Try it. Nothing past the line containing "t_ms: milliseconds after" belongs in the output. Copy exactly every line of the data below from the first up to and including it.

::: Data supplied

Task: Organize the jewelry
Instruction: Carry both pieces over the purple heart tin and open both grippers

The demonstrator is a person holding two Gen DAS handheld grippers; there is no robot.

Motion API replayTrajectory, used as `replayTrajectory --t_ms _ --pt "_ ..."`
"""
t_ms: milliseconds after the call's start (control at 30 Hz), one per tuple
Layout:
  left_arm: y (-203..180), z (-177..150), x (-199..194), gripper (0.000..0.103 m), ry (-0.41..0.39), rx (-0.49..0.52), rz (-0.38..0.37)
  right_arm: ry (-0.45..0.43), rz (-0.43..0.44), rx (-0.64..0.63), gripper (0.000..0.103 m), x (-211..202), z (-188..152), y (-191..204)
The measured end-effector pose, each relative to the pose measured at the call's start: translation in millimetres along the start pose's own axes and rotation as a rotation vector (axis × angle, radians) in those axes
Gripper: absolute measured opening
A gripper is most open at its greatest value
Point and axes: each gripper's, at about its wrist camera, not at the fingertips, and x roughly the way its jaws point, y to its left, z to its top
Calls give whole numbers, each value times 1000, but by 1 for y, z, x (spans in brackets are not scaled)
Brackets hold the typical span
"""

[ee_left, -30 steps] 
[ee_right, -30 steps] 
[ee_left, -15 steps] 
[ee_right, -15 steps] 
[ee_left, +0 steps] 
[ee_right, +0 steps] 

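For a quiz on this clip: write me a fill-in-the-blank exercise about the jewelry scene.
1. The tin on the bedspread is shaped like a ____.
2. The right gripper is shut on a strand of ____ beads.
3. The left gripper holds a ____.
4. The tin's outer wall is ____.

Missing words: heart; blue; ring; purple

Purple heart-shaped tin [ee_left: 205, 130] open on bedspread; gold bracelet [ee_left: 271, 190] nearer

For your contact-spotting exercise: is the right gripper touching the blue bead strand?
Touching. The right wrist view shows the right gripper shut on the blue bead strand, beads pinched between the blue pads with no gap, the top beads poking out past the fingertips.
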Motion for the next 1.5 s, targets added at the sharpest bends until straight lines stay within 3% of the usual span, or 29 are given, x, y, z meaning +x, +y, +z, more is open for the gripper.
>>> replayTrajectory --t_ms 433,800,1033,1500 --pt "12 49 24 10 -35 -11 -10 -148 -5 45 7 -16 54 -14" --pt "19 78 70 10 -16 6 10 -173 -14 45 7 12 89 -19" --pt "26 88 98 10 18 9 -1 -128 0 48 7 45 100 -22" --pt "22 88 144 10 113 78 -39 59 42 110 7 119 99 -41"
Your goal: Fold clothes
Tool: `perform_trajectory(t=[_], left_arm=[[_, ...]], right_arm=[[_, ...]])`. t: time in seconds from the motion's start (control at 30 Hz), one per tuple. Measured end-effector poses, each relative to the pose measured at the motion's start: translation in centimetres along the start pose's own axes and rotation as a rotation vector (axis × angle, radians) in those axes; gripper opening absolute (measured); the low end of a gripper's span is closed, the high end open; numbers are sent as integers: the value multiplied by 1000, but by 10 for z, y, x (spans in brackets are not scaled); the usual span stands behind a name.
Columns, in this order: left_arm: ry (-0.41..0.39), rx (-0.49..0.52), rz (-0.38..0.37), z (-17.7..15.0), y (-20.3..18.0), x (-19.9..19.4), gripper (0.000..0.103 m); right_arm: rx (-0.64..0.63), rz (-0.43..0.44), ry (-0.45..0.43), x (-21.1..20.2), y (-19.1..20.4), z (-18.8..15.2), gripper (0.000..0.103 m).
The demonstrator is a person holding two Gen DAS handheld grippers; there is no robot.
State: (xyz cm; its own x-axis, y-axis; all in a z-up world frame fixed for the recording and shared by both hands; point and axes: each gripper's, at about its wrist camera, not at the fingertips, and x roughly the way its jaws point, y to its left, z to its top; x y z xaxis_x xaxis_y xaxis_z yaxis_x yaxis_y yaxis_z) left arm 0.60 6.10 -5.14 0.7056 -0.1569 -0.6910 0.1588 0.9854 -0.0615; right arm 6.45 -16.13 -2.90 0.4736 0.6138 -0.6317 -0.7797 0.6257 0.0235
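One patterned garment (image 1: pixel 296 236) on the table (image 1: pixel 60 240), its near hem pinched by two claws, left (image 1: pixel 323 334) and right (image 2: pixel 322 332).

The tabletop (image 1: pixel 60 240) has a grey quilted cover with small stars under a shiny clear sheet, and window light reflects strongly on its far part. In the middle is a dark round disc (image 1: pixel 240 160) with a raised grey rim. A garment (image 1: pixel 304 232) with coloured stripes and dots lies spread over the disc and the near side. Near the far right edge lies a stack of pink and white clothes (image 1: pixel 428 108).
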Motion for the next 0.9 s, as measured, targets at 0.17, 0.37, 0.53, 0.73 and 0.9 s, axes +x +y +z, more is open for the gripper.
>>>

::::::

Result of this exercise.
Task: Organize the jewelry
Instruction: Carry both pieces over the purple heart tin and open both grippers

The demonstrator is a person holding two Gen DAS handheld grippers; there is no robot.

Motion API replayTrajectory, used as `replayTrajectory --t_ms _ --pt "_ ..."`
"""
t_ms: milliseconds after the call's start (control at 30 Hz), one per tuple

As written, the answer is complete.